Sustainable and ethical standards are in vogue, but only governance is affecting ratings, Fitch finds, by Chad Bray, February 26, 2019, South China Morning Post courtesy of Yahoo!, Hong Kong.
Impact Investment Continues to Grow Rapidly in Canada. “Impact assets under management (AUM) in Canada now total $14.75 billion, up from $8.15 billion reported two years prior. This represents 81% growth over a two-year period, which is nearly double the growth rate of all responsible investment (RI) AUM, which grew by 41.6% over the same period.”
[COMMENTARY]Impact investments are quickly becoming an investment class in their own right — different from socially responsible and ethical investing. Impact investing’s priority is the social, environmental good, while making a reasonable return. Whereas, traditional socially responsible-ethical investing still has the social, environmental good, but also has a greater emphasis on returns.
Impact Investment Continues to Grow Rapidly in Canada, report, February 21, 2019, RIA Canada.
Sustainable Investing Goes Mainstream: Morgan Stanley and Bloomberg Survey Finds Sustainable Investing a Business Imperative Among U.S. Asset Managers. “New survey shows that 75% of U.S. asset managers say their firms now offer sustainable investing strategies, up from 65% in 2016. Most asset managers are embracing sustainable investing as a business building approach and believe that financial returns and impact outcomes can go hand in hand.

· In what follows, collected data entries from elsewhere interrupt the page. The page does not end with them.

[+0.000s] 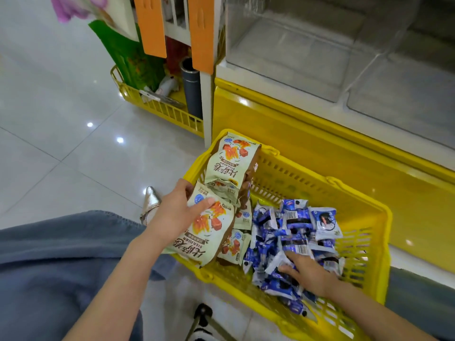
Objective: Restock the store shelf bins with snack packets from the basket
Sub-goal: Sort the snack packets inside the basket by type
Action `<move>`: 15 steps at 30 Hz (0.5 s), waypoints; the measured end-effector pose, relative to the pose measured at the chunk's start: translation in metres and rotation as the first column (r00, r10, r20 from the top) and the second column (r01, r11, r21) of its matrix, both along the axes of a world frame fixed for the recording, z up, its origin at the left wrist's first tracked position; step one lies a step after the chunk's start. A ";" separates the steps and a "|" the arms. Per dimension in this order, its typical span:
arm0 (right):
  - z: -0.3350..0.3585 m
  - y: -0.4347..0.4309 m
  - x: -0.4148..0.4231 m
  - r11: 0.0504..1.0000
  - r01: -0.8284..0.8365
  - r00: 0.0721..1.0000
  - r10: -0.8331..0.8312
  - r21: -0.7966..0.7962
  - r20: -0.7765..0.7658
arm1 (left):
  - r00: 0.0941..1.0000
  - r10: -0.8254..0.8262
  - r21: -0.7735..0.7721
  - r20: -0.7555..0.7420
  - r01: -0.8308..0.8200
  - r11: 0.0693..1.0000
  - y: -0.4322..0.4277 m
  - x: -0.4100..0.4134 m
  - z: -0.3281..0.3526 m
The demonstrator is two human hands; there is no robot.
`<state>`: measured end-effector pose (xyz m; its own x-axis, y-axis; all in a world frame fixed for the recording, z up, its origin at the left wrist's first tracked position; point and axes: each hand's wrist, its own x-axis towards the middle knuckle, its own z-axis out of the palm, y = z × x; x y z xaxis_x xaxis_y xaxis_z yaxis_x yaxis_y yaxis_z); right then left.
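A yellow plastic basket (384, 217) sits on a glossy tiled floor (61, 119), right against the yellow base (283, 119) of a store shelf unit. Along the basket's left side are pale green snack packets (229, 166) printed with red cubes, some standing on end against the far left corner. A loose heap of small blue packets (295, 225) fills the middle and near right part of the basket.

The left hand (174, 212) reaches over the basket's left rim and grips one green packet (206, 232), its fingers (204, 203) curled round the top edge with the thumb flat on the front. The right hand (310, 274) lies palm down on the blue heap, index finger stretched out. The other fingertips are buried among packets, so whether it holds any cannot be told.

Above the yellow base, clear plastic shelf bins (320, 45) stand side by side. To their left two orange tags (150, 25) hang from a white frame. Below them a low yellow wire rack (157, 107) holds a green bag and a grey tube (192, 89). Near the basket's left rim are a silver shoe (151, 203) and blue-grey cloth (49, 254) over the person's leg.
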<state>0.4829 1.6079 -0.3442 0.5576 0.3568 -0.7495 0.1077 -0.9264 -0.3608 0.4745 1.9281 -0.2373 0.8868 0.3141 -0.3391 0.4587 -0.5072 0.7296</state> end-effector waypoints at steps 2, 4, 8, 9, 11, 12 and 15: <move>0.005 -0.007 -0.009 0.992 -0.084 0.996 0.087 -0.096 0.036 | 0.999 -0.010 0.003 0.053 0.010 1.000 -0.008 -0.003 0.004; 0.013 -0.005 -0.009 0.990 -0.066 0.986 0.084 -0.126 0.145 | 0.992 0.022 -0.002 0.124 -0.022 1.000 -0.017 -0.005 0.010; 0.067 0.029 -0.006 0.889 0.287 0.929 -0.349 0.356 0.123 | 0.968 0.119 -0.132 0.221 -0.091 0.987 -0.035 -0.008 0.023; 0.084 0.041 -0.006 0.804 0.364 0.912 -0.410 0.470 -0.005 | 0.960 0.132 -0.152 0.247 -0.096 0.984 -0.039 -0.010 0.025; 0.112 0.062 -0.009 0.683 0.446 0.889 -0.414 0.579 -0.196 | 0.932 0.179 -0.180 0.315 -0.126 0.975 -0.048 -0.012 0.028; 0.123 0.071 -0.012 0.663 0.448 0.891 -0.388 0.599 -0.238 | 0.911 0.228 -0.209 0.342 -0.163 0.964 -0.052 -0.012 0.029; 0.138 0.090 -0.020 0.571 0.504 0.859 -0.408 0.649 -0.309 | 0.830 0.470 -0.449 0.301 -0.312 0.838 -0.064 -0.014 0.032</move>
<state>0.4628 1.6981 -0.2065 0.7251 0.5104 -0.4623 -0.3424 -0.3153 -0.8851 0.4609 1.8644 -0.2053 0.7949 0.5856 -0.1588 0.2005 -0.0064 0.9797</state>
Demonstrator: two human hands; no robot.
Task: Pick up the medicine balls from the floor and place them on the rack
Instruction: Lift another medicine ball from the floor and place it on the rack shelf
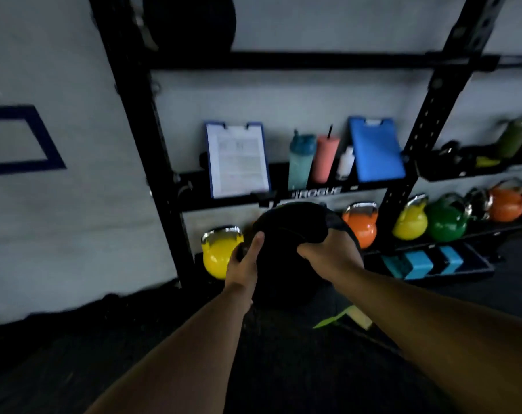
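While gripped, round black medicine ball (pixel 286 252), steel rack (pixel 427 121)

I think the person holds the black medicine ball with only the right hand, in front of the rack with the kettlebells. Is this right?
Not quite. In the head view both hands grip the black medicine ball: the left hand on its left side and the right hand on its right. The rest holds: it is in front of the rack with the kettlebells.

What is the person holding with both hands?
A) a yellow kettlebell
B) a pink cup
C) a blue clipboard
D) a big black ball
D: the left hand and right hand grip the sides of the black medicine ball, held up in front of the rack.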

… Respondents cited several key drivers of success in sustainable investing, including increased investment stability, high client satisfaction, product popularity and possible high financial returns. Despite the recognition of the strategy as a business imperative, almost all asset managers highlighted the need for increased expertise, better data and impact reporting to drive future success in the space.”
[COMMENTARY]The good news keeps rolling along. Nothing to add, really.
Sustainable Investing Goes Mainstream: Morgan Stanley and Bloomberg Survey Finds Sustainable Investing a Business Imperative Among U.S. Asset Managers, press release, February 21, 2019, The Morgan Stanley Institute for Sustainable Investing/Bloomberg, USA.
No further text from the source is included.